Declaração de amor
01/07/2001
- Opinión
Visto a camisa do Ano Internacional do Voluntariado, promovido pela
ONU, e faço do meu tempo livre laço e abraço que me une aos
desfavorecidos. Espelho-me em meu próximo. Faço de sua dor o meu
ardor, de seu sofrer o meu dever, de seu desamparo o ponto em que
paro, ouço e destrilho-me do comodismo para ir ao seu encontro.
Abro as janelas do espírito e espano a poeira da dessolidariedade.
Arranco o olhos da TV, o traseiro do sofá, a indolência da ociosidade
e recolho a língua de inconfidentes mesquinharias. Vou até lá, onde
a carência é expectativa de mão amiga: a creche da periferia, o
hospital de indigentes, o asilo de memórias esquecidas, as
instituições do terceiro setor comprometidas com o pão de cada dia da
verdadeira democracia: a cidadania.
Não faço o trabalho do poder público, nem o isento da obrigação de
resgatar, o quanto antes, a dívida social. Não me disponho a ser
mão-de-obra gratuita de entidades que sonegam o direito ao trabalho
com o recibo adulterado da boa vontade alheia.

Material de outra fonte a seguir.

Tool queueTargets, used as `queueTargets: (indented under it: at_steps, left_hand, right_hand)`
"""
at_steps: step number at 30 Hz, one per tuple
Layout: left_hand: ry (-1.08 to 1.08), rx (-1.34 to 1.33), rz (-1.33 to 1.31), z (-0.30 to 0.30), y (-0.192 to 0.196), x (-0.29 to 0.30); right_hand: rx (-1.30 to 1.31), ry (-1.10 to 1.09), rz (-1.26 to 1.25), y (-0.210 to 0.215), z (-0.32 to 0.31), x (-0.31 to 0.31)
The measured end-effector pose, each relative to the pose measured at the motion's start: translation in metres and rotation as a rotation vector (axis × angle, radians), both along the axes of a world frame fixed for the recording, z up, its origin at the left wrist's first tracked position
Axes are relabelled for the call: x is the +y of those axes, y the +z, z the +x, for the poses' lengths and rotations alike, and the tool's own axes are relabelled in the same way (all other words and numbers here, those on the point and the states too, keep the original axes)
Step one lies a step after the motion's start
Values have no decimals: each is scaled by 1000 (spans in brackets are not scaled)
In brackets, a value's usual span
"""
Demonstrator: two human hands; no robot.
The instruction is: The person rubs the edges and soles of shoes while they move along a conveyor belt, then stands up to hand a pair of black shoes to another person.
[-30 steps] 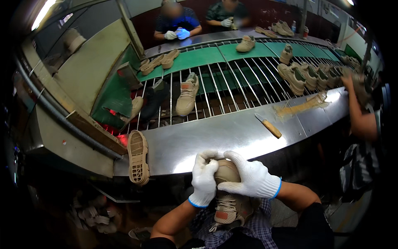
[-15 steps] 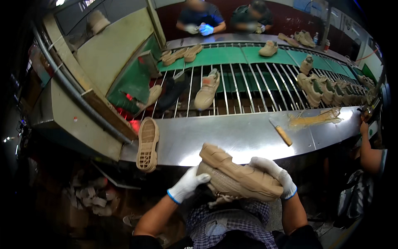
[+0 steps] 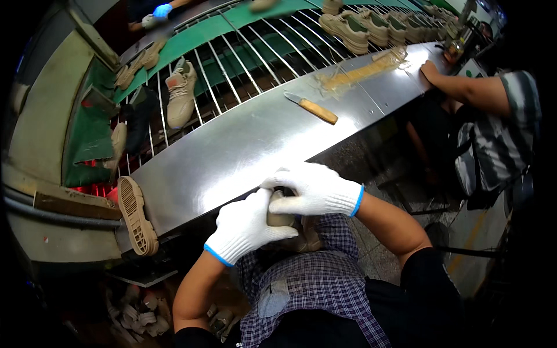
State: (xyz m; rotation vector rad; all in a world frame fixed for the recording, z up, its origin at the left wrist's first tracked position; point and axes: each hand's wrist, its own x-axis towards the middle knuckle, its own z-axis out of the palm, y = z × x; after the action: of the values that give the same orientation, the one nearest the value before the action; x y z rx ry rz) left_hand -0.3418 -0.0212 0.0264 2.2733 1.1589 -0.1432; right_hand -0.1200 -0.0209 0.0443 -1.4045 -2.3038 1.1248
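Both my hands wear white knit gloves with blue cuffs. Between them, in front of my checked apron (image 3: 301, 272), is a beige shoe (image 3: 280, 219), mostly hidden by the gloves. My left hand (image 3: 243, 226) wraps its near left side, thumb stretched across it. My right hand (image 3: 319, 190) closes over the far right side, fingertips meeting the left hand's. A beige shoe sole (image 3: 137, 216) lies tread up at the left end of the metal bench (image 3: 232, 151). A knife (image 3: 313, 108) with a wooden handle rests farther right.
Past the bench runs a rack of metal bars (image 3: 243, 64), with a beige shoe (image 3: 181, 95) and a dark shoe (image 3: 141, 119) on it. Several shoes (image 3: 374, 29) line its far right. Dried glue (image 3: 360, 75) coats the bench. A co-worker's arm (image 3: 473, 88) reaches in from the right.
The shoe, earlier held sideways with its sole showing, is now turned end-on and lower, largely covered. My hands have come together around it. The view has swung to the right.
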Motion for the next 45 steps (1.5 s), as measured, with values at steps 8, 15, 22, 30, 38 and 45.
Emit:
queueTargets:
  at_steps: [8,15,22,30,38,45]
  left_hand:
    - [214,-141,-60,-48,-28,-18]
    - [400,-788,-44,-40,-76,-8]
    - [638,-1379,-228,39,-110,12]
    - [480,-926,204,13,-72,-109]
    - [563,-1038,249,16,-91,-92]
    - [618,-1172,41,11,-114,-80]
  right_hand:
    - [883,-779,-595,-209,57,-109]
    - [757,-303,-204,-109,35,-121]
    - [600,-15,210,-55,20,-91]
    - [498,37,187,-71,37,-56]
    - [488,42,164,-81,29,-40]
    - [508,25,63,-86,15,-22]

Ser voluntário é somar esforços, entrar pela porta de compaixão e
repartir o que nenhum mercado oferece ou provê: carinho, apoio,
talento, cumplicidade, de modo a dar vez a quem foi emudecido pela
opressão, e voz a quem foi excluído pela injustiça.
O voluntariado resgata a minha auto-estima, redesenha minha face
humana, desdobra as fibras endurecidas de minha abissal preguiça,
insere-me na dinâmica social, faz-me próximo dessas multidões
premiadas injustamente pela loteria biológica por nascerem
empobrecidas. Eu poderia ser um deles. Meu bem-estar, mais que
privilégio, é (b)ônus.
Sou voluntário porque sou solidário, presente no universo das
aflições, na esfera alucinada dos dependentes químicos, na saudável
reinvenção do esporte junto àqueles que estão próximos a ser
derrotados pelo jogo do crime. Mobilizo coletas de alimentos para
quem sabe que "a fome é ontem", como exclamou Gabriela Mistral, e
conquista de direitos, para quem padece desmandos estruturais e
políticos.
Apóio empresas cientes de sua responsabilidade social. Busco torná-
las elos da vasta corrente ética que já não faz da obsessão de lucro
sua única razão de ser, pois centram o ser humano em seus
empreendimentos ecológicos, liberam funcionários para atividades
voluntárias, sem reduzir-lhes salários ou cobrar-lhes reposição de
horas. São empresas prestadoras do único serviço que não tem preço:
o gesto samaritano.
Não faço "caridade", nem dou esmolas. Longe de mim o
assistencialismo que aplaca descasos políticos como quem aplica
pomadas. Voluntário, sou multidão. Solidário, sou mutirão. Somando
com todos aqueles que têm fome e sede de justiça.
Inebriado pela utopia bíblica do paraíso, recuso-me a acatar qualquer
uma das fraturas que negam à família humana o direito à fraternura.
Dou as mãos a quem acredita que a felicidade é o artigo único da
Declaração Universal dos Direitos Humanos.